In 2003, Adidas filed a lawsuit in a British court challenging Fitness World Trading’s use of a two-stripe motif similar to Adidas’s three stripes. The court ruled that despite the simplicity of the mark, Fitness World‘s use was infringing because the public could establish a link between that use and Adidas’s mark.
In September 2004, English fashion designer Stella McCartney launched a joint-venture line with Adidas, establishing a long-term partnership with the corporation. This line is a sports performance collection for women called “Adidas by Stella McCartney”.
In August 2005, Adidas declared its intention to buy Reebok for $3.8 billion (US$). This takeover was completed with partnership in January 2006 and meant that the company had business sales closer to those of Nike in North America. The acquisition of Reebok also allowed Adidas to compete with Nike worldwide as the number two athletic shoemaker in the world.
In 2005, Adidas introduced the Adidas 1, the first ever production shoe to use a microprocessor. Dubbed by the company “The World’s First Intelligent Shoe”, it features a microprocessor capable of performing 5 million calculations per second that automatically adjusts the shoe’s level of cushioning to suit its environment. The shoe requires a small, user-replaceable battery that lasts for approximately 100 hours of running. On 25 November 2005, Adidas released a new version of the Adidas 1 with an increased range of cushioning, allowing the shoe to become softer or firmer, and a new motor with 153 percent more torque.

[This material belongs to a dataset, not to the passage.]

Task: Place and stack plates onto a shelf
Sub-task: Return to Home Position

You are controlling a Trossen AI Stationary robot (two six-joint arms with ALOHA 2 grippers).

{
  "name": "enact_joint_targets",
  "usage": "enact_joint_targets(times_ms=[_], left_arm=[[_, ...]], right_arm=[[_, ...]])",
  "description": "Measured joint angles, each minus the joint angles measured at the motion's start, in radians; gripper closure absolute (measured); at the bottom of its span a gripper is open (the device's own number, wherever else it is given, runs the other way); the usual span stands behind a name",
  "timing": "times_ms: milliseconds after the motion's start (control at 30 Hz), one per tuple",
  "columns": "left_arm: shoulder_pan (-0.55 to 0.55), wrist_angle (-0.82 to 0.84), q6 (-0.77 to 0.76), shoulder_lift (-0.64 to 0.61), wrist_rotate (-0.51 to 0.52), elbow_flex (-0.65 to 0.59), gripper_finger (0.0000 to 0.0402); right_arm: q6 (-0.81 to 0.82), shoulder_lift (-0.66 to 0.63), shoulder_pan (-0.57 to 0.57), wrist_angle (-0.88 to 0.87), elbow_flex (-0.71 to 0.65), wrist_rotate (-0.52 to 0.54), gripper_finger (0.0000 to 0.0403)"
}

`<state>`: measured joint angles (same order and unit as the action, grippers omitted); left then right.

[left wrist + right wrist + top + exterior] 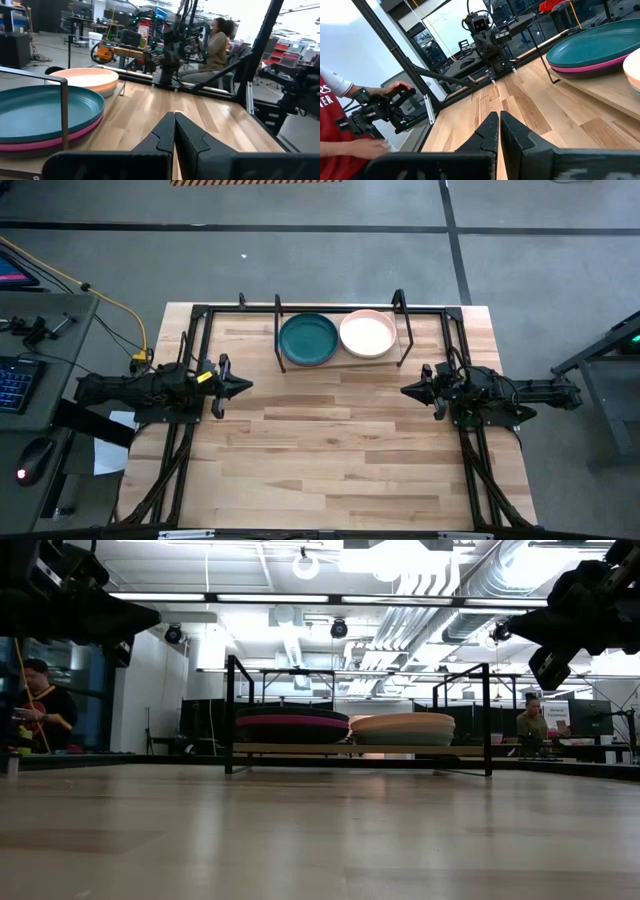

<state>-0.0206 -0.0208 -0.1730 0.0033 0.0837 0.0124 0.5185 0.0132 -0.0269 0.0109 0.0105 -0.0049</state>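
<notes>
Two stacks of plates rest on the shelf [342, 363] at the table's far edge. The left stack has a dark teal plate [308, 339] on top, with a magenta plate [55, 141] under it. The right stack is topped by a pale pink plate [368, 333]. In the low view the teal-topped stack [292, 726] and the pink-topped stack [403, 728] sit side by side on the shelf board between black posts. My left gripper [246, 387] hovers shut over the table's left side. My right gripper [406, 391] hovers shut over the right side. Both hold nothing.
Black frame rails [190, 340] run along the table's left, right and far edges. The butcher-block tabletop [330, 450] spreads between the arms and toward the near edge. A desk with a keyboard [15, 383] stands left of the table. People show in the room beyond.
</notes>
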Motion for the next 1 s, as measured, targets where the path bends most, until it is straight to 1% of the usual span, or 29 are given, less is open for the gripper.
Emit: enact_joint_targets(times_ms=[200,1000], left_arm=[[-0.001,0.0,-0.033,0.0,0.003,0.0,0.0401],[-0.001,0.0,-0.034,0.0,0.005,0.0,0.0401]], right_arm=[[0.0,0.0,0.0,0.0,0.0,0.0,0.0402],[0.0,0.0,0.0,0.0,0.0,0.0,0.0402]])
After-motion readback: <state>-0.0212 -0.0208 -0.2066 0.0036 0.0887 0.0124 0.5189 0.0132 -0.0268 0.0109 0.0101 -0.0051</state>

In April 2006, Adidas announced an 11-year deal to become the official NBA clothing provider. The company has been making NBA, NBDL, and WNBA jerseys and products as well as team-coloured versions of the “Superstar” basketball shoe. This deal (worth over $400 million) took over the previous Reebok deal that had been put in place in 2001 for 10 years.
In November 2011, Adidas announced that it would acquire outdoor action sport performance brand Five Ten through a share purchase agreement. The total purchase price was US$25 million in cash at closing.
By the end of 2012, Adidas was reporting their highest revenues ever and Chief Executive Herbert Hainer expressed optimism for the year ahead. Adidas now has global corporate headquarters in Herzogenaurach, Germanyand many other business locations around the world such as London, Portland, Toronto, Tokyo, Australia, Taiwan and Spain.
In January 2015, Adidas launched the footwear industry’s first reservation mobile app. The Adidas Confirmed app allows consumers to get access to and reserve the brand’s limited edition sneakers by using geo targeting technology.
On 24 March 2015, Adidas and McDonald’s unveiled the 2015 McDonald’s All-American uniforms. For the third year in a row, players will be wearing short-sleeved jerseys, made with the same lightweight and breathable material as the ones used in the NBA.
In August 2015, Adidas acquired fitness technology firm Runtastic for approximately $240 million.
In March 2022, Adidas sold Reebok to the Authentic Brands Group, for ca. $2.5 billion.
In August 2022, the company announced that CEO Kasper Rørsted would step down in 2023. Bjørn Gulden became CEO in January 2023.